Task directions |
Transcribe, without any change, the line that includes "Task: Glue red" and all the lines that come after it in the material below.

Recorded data |
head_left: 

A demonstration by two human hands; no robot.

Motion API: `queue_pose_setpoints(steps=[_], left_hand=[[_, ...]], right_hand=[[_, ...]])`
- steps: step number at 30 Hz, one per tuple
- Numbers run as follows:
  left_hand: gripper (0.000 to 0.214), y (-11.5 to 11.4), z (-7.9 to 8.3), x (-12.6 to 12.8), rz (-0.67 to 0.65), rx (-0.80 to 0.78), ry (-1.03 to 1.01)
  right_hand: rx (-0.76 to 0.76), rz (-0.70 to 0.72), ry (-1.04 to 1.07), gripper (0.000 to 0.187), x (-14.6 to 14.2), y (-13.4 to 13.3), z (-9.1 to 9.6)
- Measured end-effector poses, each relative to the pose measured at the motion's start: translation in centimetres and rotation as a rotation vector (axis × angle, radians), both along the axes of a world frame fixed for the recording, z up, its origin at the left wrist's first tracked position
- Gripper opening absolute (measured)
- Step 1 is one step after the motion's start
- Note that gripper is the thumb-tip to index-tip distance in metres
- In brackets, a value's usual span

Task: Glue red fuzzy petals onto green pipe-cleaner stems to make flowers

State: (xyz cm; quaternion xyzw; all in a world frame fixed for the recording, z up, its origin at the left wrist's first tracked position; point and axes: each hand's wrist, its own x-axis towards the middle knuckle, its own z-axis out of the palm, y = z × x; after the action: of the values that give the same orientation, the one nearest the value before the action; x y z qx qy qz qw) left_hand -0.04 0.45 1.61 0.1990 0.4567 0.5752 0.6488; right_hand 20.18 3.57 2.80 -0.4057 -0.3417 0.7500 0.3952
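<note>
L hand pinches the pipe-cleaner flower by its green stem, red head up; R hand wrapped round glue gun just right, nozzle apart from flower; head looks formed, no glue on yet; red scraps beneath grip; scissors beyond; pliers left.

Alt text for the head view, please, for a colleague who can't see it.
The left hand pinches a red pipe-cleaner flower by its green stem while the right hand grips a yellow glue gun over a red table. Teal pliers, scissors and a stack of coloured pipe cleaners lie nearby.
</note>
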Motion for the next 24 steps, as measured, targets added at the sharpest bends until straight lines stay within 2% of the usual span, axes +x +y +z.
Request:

Exercise solution |
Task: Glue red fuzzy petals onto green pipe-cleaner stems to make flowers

State: (xyz cm; quaternion xyzw; all in a world frame fixed for the recording, z up, its origin at the left wrist's first tracked position; point and axes: each hand's wrist, its own x-axis towards the middle knuckle, its own z-axis out of the palm, y = z × x; after the action: of the values that give the same orientation, the one nearest the value before the action; x y z qx qy qz qw) left_hand -0.04 0.45 1.61 0.1990 0.4567 0.5752 0.6488; right_hand 20.18 3.57 2.80 -0.4057 -0.3417 0.7500 0.3952
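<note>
L hand pinches the pipe-cleaner flower by its green stem, red head up; R hand wrapped round glue gun just right, nozzle apart from flower; head looks formed, no glue on yet; red scraps beneath grip; scissors beyond; pliers left.

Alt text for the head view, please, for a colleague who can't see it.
The left hand pinches a red pipe-cleaner flower by its green stem while the right hand grips a yellow glue gun over a red table. Teal pliers, scissors and a stack of coloured pipe cleaners lie nearby.
</note>
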Motion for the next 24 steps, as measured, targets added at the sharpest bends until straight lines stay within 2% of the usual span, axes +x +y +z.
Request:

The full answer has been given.